See bottom of question for an update, based on comments/answers: This question is really about the possibility of hidden threads that do not execute callbacks.


I have a question about a potential arcane scenario involving the Node Request module in which:

  • A complete HTTP request is constructed and executed over the network (taking however many ms or even seconds)

  • ... before a single function is executed at runtime on the local machine (typically in the nanoseconds?) - see below for details

I am posting this mostly as a sanity check just to make sure I am not misunderstanding something about Node / JS / Request module code.

From the examples in the Request module (see the SECOND example in that section), is this:

// Copied-and-pasted from the second example in the 
// Node Request library documentation, here:
// https://www.npmjs.com/package/request#examples

// ... My ARCANE SCENARIO is injected in the middle

var request = require('request')
  request(
    { method: 'GET'
    , uri: 'http://www.google.com'
    , gzip: true
    }
  , function (error, response, body) {
      // body is the decompressed response body 
      console.log('server encoded the data as: ' + (response.headers['content-encoding'] || 'identity'))
      console.log('the decoded data is: ' + body)
    }
  )

    // **************************************************** //
    // Is the following scenario possible?
    //
    // <-- HANG HANG HANG HANG HANG HANG HANG HANG HANG -->
    //
    // Let us pretend that the current thread HANGS here,
    // but that the request had time to be sent,
    // and the response is pending being received by the thread
    //
    // <-- HANG HANG HANG HANG HANG HANG HANG HANG HANG -->
    // **************************************************** //

.on('data', function(data) {
    // decompressed data as it is received 
    console.log('decoded chunk: ' + data)
  })
  .on('response', function(response) {
    // unmodified http.IncomingMessage object 
    response.on('data', function(data) {
      // compressed data as it is received 
      console.log('received ' + data.length + ' bytes of compressed data')
    })
  })

I have indicated my arcane scenario in the code snippet.

Suppose the Node process hangs at the point indicated, but that Node internally (in a hidden thread, invisible to Javascript, and therefore not calling any callbacks) WAS able to construct the request, and send it over the network; suppose the hang continues until a response (in two chunks, say) is received and waiting to be processed by Node. (This is the scenario that is certainly arcane, and that I'm not sure is even theoretically possible.)

Then suppose that the hang ends, and the Node thread above wakes up.
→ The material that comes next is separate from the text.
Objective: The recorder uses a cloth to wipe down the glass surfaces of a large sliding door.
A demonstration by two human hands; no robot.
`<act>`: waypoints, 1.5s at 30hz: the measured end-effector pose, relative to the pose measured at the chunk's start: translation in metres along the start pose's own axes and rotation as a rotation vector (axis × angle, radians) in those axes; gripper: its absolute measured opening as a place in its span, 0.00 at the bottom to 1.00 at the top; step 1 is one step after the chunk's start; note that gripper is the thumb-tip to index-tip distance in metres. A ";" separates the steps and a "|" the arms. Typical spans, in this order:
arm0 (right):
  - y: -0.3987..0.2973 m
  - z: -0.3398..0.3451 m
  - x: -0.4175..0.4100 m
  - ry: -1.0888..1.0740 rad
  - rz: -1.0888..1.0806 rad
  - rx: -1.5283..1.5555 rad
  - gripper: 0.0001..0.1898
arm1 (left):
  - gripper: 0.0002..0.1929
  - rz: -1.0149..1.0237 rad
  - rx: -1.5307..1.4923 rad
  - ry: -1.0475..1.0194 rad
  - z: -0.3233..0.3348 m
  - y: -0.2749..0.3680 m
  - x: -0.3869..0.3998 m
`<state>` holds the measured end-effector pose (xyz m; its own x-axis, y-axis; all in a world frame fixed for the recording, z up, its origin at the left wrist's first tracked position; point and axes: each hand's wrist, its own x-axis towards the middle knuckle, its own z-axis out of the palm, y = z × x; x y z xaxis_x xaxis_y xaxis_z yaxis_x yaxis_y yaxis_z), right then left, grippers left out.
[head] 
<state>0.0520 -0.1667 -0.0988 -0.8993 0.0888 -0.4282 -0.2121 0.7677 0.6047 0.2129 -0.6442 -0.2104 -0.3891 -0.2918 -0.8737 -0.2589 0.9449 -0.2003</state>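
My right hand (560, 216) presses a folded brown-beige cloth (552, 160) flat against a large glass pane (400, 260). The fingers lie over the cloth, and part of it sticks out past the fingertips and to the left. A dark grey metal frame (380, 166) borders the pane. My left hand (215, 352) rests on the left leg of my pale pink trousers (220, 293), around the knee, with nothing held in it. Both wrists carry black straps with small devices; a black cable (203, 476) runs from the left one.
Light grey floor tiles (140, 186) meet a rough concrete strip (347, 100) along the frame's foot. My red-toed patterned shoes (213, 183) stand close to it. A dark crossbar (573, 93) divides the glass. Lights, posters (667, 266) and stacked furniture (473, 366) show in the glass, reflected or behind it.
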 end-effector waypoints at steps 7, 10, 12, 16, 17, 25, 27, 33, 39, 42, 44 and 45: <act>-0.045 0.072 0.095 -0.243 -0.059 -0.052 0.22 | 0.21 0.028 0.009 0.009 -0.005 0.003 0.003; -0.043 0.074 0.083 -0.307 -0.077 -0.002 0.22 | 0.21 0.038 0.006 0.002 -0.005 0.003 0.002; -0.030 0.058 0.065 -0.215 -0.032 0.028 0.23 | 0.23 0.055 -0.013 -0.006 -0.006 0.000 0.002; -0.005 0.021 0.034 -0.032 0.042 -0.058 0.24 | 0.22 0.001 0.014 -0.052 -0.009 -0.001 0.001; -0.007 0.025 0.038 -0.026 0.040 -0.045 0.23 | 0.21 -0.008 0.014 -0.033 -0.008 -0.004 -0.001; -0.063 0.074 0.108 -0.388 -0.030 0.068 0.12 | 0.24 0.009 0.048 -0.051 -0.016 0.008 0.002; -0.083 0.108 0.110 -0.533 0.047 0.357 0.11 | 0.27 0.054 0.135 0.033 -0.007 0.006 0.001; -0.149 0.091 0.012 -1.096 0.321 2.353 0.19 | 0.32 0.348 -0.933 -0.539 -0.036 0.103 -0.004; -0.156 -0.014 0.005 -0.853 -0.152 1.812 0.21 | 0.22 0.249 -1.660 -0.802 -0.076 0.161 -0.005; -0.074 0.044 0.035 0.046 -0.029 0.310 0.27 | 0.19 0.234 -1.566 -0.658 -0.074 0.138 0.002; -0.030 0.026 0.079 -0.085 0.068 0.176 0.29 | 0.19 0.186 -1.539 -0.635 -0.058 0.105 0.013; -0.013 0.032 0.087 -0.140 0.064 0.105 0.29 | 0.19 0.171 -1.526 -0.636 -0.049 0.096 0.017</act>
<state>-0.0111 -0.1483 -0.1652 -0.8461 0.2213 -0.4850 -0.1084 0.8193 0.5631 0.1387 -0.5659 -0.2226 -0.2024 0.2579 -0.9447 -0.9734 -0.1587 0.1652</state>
Further, suppose that (somehow) Node was able to process the response all the way to the point of executing the callback function in the code above (yet without moving past the 'hanged' point in the code in the original code path -- again, if this is even theoretically possible).
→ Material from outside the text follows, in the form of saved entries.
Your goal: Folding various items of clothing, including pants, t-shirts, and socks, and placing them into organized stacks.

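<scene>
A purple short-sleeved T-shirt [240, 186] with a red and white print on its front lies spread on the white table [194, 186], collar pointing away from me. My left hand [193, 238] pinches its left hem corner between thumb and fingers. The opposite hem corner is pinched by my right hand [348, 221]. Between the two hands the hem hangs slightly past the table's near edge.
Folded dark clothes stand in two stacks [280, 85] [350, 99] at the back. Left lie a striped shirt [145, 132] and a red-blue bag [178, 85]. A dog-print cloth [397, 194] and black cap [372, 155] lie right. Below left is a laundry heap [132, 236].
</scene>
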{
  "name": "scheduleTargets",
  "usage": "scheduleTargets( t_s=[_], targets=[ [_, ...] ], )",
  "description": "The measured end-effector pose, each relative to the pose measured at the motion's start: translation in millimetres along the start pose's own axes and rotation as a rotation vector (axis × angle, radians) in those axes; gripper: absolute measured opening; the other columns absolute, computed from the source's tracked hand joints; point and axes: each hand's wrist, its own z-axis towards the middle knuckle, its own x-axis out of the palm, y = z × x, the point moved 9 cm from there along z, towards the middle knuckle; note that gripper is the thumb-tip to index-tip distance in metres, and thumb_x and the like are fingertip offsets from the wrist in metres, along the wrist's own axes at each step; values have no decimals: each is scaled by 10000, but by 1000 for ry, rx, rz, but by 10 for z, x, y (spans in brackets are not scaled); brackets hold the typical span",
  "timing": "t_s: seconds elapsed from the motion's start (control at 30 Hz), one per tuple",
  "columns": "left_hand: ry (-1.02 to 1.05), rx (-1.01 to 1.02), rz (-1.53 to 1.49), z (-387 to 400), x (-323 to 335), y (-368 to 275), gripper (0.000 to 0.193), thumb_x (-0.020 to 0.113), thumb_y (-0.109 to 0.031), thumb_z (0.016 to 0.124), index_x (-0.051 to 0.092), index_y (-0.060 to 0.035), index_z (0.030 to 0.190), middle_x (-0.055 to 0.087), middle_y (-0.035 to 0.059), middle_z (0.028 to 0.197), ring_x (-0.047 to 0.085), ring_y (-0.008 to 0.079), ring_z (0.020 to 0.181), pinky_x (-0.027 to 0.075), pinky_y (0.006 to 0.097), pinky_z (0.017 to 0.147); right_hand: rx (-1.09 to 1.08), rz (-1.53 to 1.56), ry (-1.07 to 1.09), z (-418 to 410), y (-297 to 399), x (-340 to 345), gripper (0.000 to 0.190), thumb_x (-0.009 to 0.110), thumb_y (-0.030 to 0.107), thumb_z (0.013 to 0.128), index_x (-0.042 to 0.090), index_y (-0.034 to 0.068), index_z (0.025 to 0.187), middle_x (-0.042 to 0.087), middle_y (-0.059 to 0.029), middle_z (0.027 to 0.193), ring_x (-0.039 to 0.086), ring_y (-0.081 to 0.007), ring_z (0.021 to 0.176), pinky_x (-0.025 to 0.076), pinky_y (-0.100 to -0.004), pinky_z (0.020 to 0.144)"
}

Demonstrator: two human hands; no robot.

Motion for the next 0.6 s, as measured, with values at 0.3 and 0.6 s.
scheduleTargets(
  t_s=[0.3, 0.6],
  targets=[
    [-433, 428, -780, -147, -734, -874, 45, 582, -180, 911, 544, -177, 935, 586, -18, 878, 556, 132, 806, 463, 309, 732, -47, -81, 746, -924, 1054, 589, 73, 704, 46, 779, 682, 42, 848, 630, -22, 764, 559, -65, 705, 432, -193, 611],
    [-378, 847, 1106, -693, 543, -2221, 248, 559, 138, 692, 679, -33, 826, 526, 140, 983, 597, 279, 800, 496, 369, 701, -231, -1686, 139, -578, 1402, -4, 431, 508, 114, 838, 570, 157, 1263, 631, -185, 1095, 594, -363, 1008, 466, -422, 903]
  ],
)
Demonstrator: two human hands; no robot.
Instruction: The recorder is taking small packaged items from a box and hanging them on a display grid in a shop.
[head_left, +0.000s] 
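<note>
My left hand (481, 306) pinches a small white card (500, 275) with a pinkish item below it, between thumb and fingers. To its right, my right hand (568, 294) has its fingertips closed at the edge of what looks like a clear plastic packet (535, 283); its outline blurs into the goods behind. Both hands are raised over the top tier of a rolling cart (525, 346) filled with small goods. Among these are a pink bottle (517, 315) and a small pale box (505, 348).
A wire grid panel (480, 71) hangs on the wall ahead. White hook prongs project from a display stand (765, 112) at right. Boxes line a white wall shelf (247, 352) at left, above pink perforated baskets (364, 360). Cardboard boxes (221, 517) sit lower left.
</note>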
Is the above arcane scenario theoretically possible? If so, wouldn't the data packets be received over the network and combined, ready to be passed to the callback function, before the 'data' event was scheduled on the object? In this case, if it's possible, I would imagine that the 'data' event would be missed.

Again, I understand that this is an arcane scenario - perhaps it's not even theoretically possible, given the internal mechanisms and coding involved.

That is my question - is the above arcane scenario, with its extremely unlikely race condition, nonetheless theoretically possible?

I ask just to make sure I'm not missing some key point. Thanks.


UPDATE: From comments & answers: I now have clarified my question. The 'arcane scenario' would require that there is a HIDDEN thread (which therefore CANNOT execute any USER code, including CALLBACKS) that constructs the request, sends it over the network, and receives the response - WITHOUT having any callbacks to trigger, including the 'data' callback - and stops short just at the point that the 'response' callback is ready to be called, waiting for the (single) visible JS thread to wake up.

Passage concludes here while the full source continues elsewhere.